Medtronic has also proposed the Intrepid as an investigational device for the mitral valve, while Edwards Lifesciences has won FDA approval for its Sapien 3 valve, originally approved for the aortic valve, as a fix for pulmonary valve disease. Thus, it would appear that all four of the heart’s major valves have been addressed, seeming to leave little available room for a breakthrough device designation in this space.


Conversely, the field of artificial intelligence broadly writ seems ripe for this program, and one example is the breakthrough device designation for an algorithm by AI Medical Service Inc., of Tokyo. AI Medical won a breakthrough designation in November 2019 for its algorithm for analysis of endoscopy images for potential diagnosis of gastric cancer. Paige.AI of New York won a designation in March 2019 for an algorithm to be applied to digital pathology, but the wide range of potential applications of artificial intelligence would seem to lend these algorithms readily to the breakthrough devices program.

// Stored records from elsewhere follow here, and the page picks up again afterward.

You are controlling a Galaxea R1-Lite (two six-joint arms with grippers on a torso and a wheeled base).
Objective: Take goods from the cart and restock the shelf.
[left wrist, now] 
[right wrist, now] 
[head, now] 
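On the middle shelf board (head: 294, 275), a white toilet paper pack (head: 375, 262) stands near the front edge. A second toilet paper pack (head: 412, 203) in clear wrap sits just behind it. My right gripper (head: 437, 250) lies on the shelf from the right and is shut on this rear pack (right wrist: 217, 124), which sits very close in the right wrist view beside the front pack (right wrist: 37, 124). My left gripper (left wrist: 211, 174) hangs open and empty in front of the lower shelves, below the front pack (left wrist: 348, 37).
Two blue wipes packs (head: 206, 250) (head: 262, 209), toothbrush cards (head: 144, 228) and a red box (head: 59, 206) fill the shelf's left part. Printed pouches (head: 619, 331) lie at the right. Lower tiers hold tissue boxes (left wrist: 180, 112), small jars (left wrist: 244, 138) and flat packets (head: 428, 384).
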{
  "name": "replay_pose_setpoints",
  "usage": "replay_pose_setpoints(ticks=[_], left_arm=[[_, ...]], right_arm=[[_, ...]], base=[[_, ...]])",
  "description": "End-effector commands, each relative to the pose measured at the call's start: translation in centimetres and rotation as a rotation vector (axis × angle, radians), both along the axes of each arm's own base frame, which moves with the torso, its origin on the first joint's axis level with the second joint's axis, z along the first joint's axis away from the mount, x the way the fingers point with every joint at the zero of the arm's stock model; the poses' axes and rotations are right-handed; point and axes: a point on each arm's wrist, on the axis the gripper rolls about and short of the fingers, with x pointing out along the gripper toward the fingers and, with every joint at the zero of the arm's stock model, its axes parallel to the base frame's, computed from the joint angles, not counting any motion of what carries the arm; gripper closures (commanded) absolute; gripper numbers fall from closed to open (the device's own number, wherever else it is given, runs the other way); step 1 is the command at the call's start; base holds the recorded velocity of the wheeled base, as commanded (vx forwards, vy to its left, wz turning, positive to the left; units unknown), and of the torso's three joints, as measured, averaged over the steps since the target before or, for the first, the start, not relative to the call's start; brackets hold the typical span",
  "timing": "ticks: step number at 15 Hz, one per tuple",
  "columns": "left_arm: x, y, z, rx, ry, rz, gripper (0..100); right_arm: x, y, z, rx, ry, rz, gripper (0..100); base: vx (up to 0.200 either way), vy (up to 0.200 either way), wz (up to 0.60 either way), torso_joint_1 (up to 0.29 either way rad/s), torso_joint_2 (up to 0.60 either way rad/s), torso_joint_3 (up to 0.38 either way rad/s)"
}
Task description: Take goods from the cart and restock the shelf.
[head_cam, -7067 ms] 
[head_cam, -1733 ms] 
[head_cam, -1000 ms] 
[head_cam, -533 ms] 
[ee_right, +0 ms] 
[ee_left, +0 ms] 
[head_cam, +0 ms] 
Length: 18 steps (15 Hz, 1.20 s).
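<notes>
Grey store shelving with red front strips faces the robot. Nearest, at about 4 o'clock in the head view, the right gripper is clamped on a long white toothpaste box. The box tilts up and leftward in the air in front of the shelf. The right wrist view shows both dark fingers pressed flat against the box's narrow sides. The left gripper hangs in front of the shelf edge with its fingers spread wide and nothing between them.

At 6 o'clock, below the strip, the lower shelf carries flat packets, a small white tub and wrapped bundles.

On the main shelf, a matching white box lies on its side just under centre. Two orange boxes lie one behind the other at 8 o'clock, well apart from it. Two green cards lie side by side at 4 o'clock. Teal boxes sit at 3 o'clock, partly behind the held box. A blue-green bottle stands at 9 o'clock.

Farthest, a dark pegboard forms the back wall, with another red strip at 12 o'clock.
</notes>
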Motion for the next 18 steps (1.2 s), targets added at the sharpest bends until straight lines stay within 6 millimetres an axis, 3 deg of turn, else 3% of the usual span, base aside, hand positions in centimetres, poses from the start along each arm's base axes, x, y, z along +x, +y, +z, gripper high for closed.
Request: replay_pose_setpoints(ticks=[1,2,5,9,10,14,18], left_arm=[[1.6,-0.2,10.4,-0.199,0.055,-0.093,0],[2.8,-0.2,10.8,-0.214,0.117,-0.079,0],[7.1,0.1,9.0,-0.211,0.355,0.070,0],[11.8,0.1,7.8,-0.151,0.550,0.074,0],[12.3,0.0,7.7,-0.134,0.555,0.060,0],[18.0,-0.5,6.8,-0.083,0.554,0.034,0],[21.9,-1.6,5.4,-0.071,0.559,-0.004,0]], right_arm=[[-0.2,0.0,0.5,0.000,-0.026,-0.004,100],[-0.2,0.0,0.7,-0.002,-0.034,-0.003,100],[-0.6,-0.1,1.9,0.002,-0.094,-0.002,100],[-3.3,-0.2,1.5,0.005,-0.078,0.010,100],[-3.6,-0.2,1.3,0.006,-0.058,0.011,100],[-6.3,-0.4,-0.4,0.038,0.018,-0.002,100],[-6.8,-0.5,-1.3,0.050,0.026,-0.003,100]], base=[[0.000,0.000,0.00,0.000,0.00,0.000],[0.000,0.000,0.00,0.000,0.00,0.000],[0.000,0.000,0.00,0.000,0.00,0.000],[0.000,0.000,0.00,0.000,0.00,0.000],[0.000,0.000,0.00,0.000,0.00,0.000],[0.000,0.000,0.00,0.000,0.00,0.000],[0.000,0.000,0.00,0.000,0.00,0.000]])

More After Four: No Easy Options


The proposed Medicare coverage concept comes with a few price tags of its own, including that the developer or manufacturer will have to resort to conventional coverage paradigms once the four years have elapsed. The options for coverage after that term include:


  • An analysis undertaken for a national coverage determination (NCD), which can take up to a year to complete;
  • A series of local coverage determinations (LCDs) with Medicare administrative contractors (MACs), also a considerable lift; or
  • Case-by-case coverage determinations by MACs for patients in their respective jurisdictions.


It might be pointed out that this last option is rarely invoked, although the CMS recently proposed this as a method for coverage of total artificial hearts. The low volume of procedures for these devices along with the variability of the patient’s health status and expectations make this an exceptional rather than typical coverage policy proposition, however.


Perhaps of equal importance to the news about the MCIT program is that the CMS has proposed a definition for the term “reasonable and necessary.” The manufacturer or developer can invoke a stepwise process for meeting that requirement, but a simpler path may be to demonstrate that private payers are covering the device or service. So long as the sponsor can document that the population covered by private payers bears a strong clinical resemblance to the Medicare population, the definition of “reasonable and necessary” would be met. Regardless of how a sponsor goes about meeting the definition, this may ultimately prove to be the most far-reaching device-specific policy proposal put forth by the CMS since the advent of the NCD mechanism.